= Jens Søndergaard =

Danish expressionist painter (1895–1957)

Jens Søndergaard (4 October 1895 – 21 May 1957) was a Danish expressionist painter. He specialised in strongly coloured landscapes depicting his feelings for the power of nature and the sea. Søndergaard won both national and international acclaim.

==Biography==
Jens Andersen Søndergaard was born in the small town Øster Assels on the island of Mors. His father, Anders Søndergaard, was a painter, but later opened a bicycle shop in Hurup on Thy. After finishing school, Jens Søndergaard also began training as a painter. After having served his apprenticeship, he was admitted to the technical school in Aarhus. While he worked as a painter, he tried to break through as an artist. He succeeded rather quickly, and was admitted to the Royal Danish Academy of Fine Arts in Copenhagen in 1916, where his teacher was Malthe Engekstad.
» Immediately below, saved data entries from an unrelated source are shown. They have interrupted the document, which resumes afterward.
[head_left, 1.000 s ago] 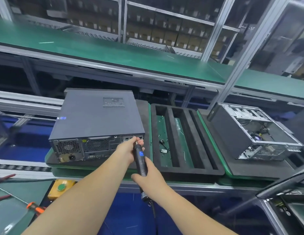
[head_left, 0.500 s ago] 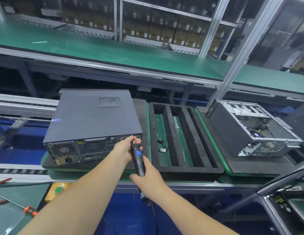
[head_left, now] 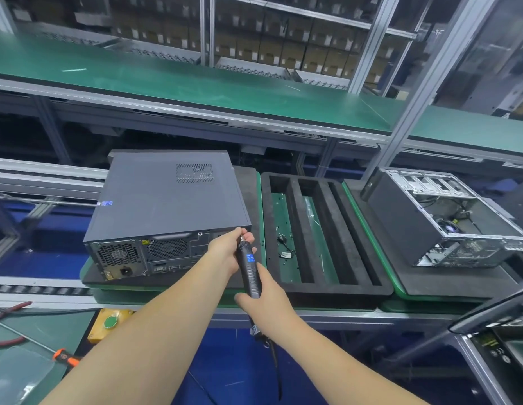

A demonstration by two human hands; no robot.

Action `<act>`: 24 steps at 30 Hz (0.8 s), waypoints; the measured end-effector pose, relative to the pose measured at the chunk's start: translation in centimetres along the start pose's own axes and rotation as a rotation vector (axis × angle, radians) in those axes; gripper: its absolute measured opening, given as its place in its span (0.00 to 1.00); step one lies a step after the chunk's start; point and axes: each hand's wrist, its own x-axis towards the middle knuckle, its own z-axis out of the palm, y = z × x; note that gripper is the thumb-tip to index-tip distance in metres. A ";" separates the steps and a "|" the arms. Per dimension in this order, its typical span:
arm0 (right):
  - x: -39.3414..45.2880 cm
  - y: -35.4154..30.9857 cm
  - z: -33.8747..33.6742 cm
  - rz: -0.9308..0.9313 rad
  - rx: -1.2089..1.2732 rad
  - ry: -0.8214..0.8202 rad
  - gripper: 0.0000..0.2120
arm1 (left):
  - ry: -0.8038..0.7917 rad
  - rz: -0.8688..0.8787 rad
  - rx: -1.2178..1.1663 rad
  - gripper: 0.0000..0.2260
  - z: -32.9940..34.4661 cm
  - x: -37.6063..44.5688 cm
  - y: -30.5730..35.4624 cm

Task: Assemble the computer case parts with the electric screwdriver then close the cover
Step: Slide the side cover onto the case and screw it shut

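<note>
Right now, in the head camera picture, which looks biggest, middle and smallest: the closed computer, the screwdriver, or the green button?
1. Closed computer, biggest by far.
2. Screwdriver, long but thin.
3. Green button, smallest.
The button sits nearer the camera, yet it looks smallest anyway.

Conveyor line [head_left: 298,312], foam trays [head_left: 327,290], closed case [head_left: 166,197]
</note>
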 end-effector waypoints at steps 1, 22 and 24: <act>0.0 0.0 -0.1 0.001 -0.001 -0.002 0.32 | 0.004 -0.003 -0.003 0.07 0.0 0.1 -0.1; -0.2 -0.2 -1.0 -0.020 -0.102 -0.015 0.38 | 0.048 0.021 -0.106 0.06 0.6 0.4 -0.9; -0.1 -0.2 -1.1 -0.019 -0.118 -0.016 0.39 | 0.054 0.017 -0.102 0.06 0.6 0.4 -1.0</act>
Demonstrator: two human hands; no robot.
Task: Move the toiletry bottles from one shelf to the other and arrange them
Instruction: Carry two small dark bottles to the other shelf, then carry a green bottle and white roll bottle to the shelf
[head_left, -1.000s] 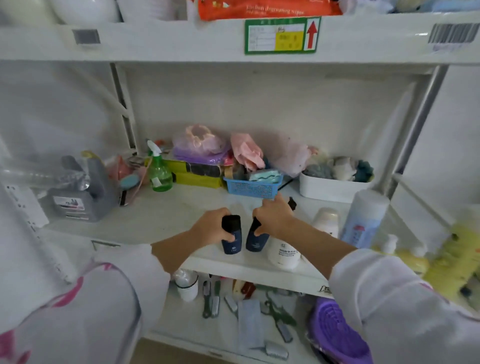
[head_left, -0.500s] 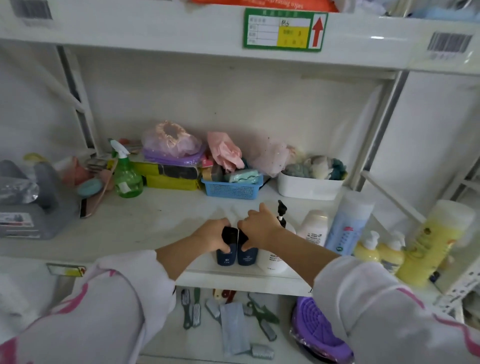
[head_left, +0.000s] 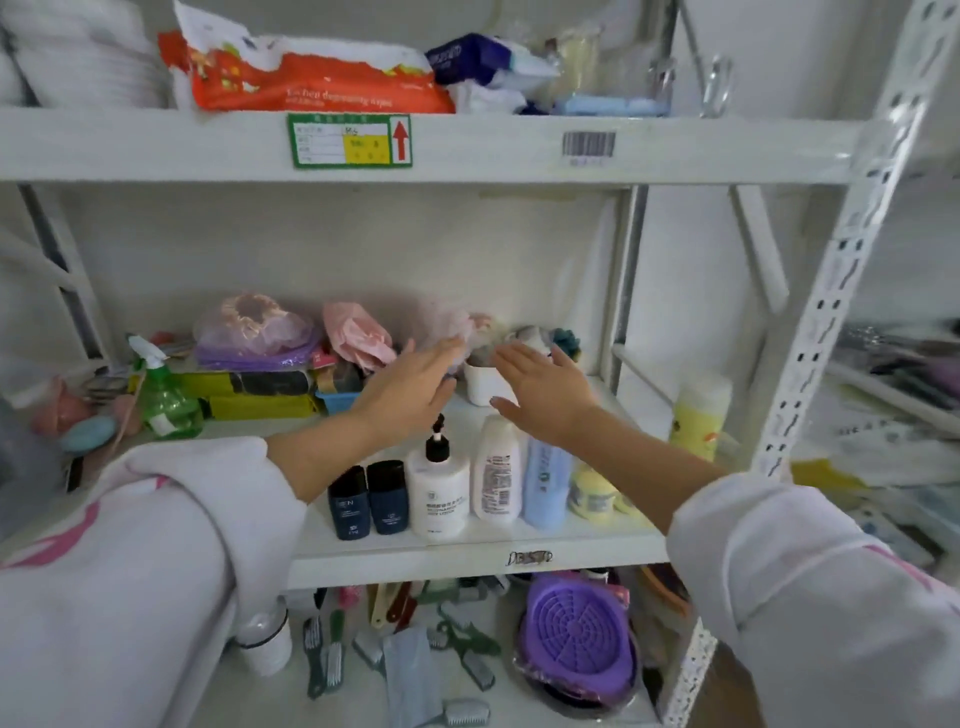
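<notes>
Along the front edge of the middle shelf (head_left: 467, 558) stands a row of bottles: two dark blue bottles (head_left: 368, 500) side by side, a white pump bottle (head_left: 438, 491), a white lotion bottle (head_left: 496, 480), a pale blue bottle (head_left: 545, 480) and small yellow pump bottles (head_left: 592, 493). A tall yellow bottle (head_left: 698, 415) stands further right and back. My left hand (head_left: 410, 387) and my right hand (head_left: 545, 392) hover above the row, palms down, fingers spread, holding nothing.
A white tub (head_left: 483, 384), a blue basket (head_left: 337, 401), pink and purple bags (head_left: 254, 330) and a green spray bottle (head_left: 166, 395) fill the shelf's back. Brushes (head_left: 322, 649) and a purple lid (head_left: 576, 639) lie on the lower shelf. A perforated upright (head_left: 826, 322) stands at right.
Both hands let go of the two dark blue bottles, which now stand side by side, and rose above the row with fingers spread. The camera tilted upward.
</notes>
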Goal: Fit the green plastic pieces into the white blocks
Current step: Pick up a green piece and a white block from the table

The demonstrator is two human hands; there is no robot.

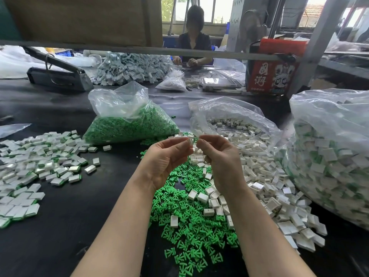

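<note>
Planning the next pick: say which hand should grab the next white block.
Right, probably. The right hand hangs above the loose white blocks spilling from their bag; the left hand is over bare table and green pieces. Both now pinch something small.

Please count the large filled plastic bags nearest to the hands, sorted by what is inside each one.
Bag of green pieces: 1
Bag of white blocks: 1
Bag of fitted white-and-green blocks: 1
Total: 3
</note>
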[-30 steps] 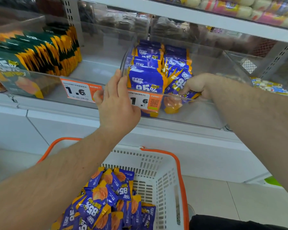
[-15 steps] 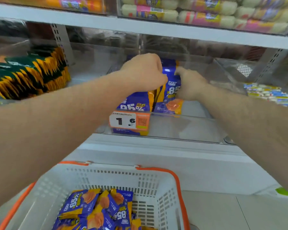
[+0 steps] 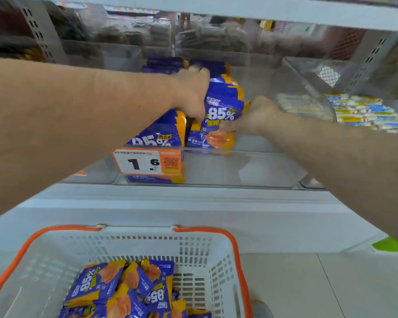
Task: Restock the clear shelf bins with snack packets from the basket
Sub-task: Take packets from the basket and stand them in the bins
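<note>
White shop shelving (image 3: 193,203) fills my view, tiered, with a clear bin (image 3: 251,168) sitting on the middle shelf behind an orange price tag (image 3: 148,162). Below it stands my white basket (image 3: 216,260) with the orange rim, placed right under the bin, I judge, so each reach is short; a heap of purple snack packets (image 3: 124,290) lies in it, unshelved. Inside the bin, purple packets (image 3: 159,136) stand upright in two rows, faces forward for shoppers. My left hand (image 3: 191,95) is curled over the top of the right row, gripping the front packet (image 3: 221,115) to hold the row upright. My right hand (image 3: 253,115) pinches that same packet's lower right edge, probably squaring it against the row. Neighbouring bins hold other sweets (image 3: 365,111).
</note>
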Tool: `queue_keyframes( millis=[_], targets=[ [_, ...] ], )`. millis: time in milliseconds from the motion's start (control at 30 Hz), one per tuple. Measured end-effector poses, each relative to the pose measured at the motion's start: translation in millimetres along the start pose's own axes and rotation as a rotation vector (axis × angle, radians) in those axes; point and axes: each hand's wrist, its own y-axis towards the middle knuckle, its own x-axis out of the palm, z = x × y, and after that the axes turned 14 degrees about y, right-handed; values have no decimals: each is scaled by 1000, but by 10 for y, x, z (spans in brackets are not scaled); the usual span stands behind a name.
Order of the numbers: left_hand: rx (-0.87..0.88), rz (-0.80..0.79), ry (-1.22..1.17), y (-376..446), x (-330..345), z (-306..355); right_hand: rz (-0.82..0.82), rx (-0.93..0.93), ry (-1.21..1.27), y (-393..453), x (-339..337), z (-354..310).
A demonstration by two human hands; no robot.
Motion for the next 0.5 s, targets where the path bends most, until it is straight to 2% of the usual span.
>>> queue_keyframes(
  millis=[67, 167, 267, 333, 400, 433, 500],
  targets=[
    [7, -1, 50, 8, -5, 14, -199, 115, 180, -15, 38, 44],
    [16, 7, 96, 4, -3, 30, -288, 126, 401, 48, 113, 65],
    [34, 49, 74, -12, 2, 18, -204, 44, 430, 169, 193, 102],
    [65, 127, 65, -15, -1, 2, -80, -93, 362, 210, 193, 128],
    [85, 185, 48, -14, -1, -11, -24, -208, 315, 194, 170, 116],
    [88, 192, 31, -10, 1, -26, -4, -220, 314, 202, 169, 109],
    [99, 164, -1, -8, -10, -20, -52, -128, 425, 228, 167, 89]
  ],
)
In 1919, Jens Søndergaard debuted at the annual Artists Autumn Exhibition (Kunstnernes Efterårsudstilling) and hosted his own separate exhibition the following year.
In 1926, he traveled to Paris, southern France and Italy. The same year, he became a member of the Danish artists cooperative Grønningen, and exhibited his works there until his death. In 1931, he received the Eckersberg Medal and in 1946 the Thorvaldsen Medal. Søndergaard died at Skovshoved and was buried at Ordrup Cemetery.

==Jens Søndergaards Museum==
Many of Søndergaard's works can be seen at the Jens Søndergaard Museum, a part of Lemvig Museum at Lemvig on the west coast of Jutland. Once his own summer residence and atelier, the small wooden house lies right at the coast to the North Sea.